Assignment: Show only those lines of the entries where the string "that" is found.
####################
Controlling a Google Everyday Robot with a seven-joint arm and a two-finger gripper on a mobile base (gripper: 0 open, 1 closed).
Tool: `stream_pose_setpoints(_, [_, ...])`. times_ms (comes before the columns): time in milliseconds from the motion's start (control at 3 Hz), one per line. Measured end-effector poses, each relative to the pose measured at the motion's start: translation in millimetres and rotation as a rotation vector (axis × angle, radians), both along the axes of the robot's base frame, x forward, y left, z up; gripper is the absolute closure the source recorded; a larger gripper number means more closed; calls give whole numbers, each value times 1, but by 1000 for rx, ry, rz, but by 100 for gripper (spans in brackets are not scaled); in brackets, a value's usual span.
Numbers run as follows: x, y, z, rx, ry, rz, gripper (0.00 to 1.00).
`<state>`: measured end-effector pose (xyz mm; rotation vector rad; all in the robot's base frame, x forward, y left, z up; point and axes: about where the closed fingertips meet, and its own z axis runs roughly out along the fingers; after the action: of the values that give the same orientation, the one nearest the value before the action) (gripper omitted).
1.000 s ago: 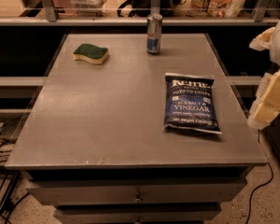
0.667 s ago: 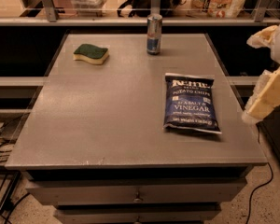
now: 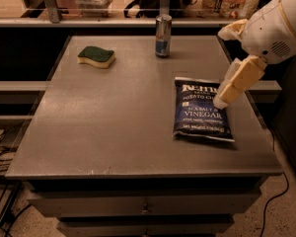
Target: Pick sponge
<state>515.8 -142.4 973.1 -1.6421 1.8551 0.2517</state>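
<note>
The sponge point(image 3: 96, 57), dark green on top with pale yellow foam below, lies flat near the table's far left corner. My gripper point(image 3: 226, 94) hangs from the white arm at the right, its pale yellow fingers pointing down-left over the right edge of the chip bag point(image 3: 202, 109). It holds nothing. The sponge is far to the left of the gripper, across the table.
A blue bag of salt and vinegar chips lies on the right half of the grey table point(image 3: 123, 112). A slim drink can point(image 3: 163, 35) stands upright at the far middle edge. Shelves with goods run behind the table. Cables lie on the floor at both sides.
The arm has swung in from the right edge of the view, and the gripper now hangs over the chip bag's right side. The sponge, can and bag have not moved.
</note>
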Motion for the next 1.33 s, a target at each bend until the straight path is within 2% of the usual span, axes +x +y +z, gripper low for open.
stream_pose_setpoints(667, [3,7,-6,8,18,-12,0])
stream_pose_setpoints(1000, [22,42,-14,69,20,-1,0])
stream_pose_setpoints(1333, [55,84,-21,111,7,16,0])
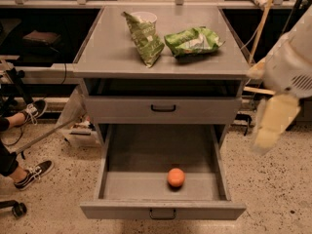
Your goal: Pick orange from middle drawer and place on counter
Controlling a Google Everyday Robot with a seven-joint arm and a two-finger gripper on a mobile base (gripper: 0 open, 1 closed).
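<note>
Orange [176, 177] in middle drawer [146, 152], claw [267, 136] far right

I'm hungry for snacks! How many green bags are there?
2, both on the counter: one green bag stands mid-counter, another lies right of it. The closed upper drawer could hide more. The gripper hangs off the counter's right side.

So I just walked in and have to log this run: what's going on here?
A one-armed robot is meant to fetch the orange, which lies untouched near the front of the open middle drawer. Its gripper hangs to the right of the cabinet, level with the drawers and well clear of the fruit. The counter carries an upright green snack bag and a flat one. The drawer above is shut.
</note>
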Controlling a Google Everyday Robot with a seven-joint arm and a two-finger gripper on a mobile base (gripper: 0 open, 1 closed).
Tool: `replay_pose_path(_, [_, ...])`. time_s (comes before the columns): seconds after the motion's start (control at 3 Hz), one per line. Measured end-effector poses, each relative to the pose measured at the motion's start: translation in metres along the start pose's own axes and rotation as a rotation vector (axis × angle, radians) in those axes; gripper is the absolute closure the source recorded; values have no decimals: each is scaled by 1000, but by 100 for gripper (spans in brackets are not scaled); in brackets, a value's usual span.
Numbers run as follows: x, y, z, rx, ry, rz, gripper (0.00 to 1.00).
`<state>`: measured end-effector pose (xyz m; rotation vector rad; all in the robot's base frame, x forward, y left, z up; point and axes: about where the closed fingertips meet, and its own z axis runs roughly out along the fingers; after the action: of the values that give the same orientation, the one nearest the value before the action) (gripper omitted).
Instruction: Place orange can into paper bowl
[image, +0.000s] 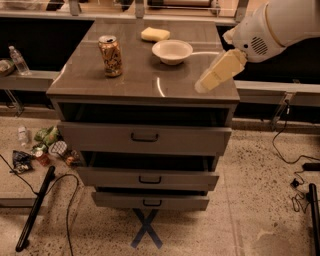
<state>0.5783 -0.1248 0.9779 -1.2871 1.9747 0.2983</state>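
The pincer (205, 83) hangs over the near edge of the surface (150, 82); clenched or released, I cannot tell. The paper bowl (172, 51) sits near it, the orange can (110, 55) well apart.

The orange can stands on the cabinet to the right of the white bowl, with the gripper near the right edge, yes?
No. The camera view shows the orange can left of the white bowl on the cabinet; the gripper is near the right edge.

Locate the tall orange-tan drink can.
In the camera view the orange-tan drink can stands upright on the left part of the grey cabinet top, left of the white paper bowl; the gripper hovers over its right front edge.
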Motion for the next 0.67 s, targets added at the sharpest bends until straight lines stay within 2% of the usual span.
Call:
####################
Response area:
`<state>`: measured end-effector pose (xyz mm; rotation vector rad; all in the robot's base frame, x forward, y left, z up; point and axes: about where the closed fingertips meet, and its own z axis runs roughly out along the fingers; after the action: of the values that give the same orientation, the one nearest the value before the action) (gripper omitted).
`<state>`: measured end-effector pose (xyz m; rotation vector rad; all in the robot's base frame, x forward, y left, z up; point and axes: about where the closed fingertips meet, and its own z axis runs roughly out along the fingers; after the action: of the values that give the same orientation, the one nearest the value before the action) (gripper omitted).

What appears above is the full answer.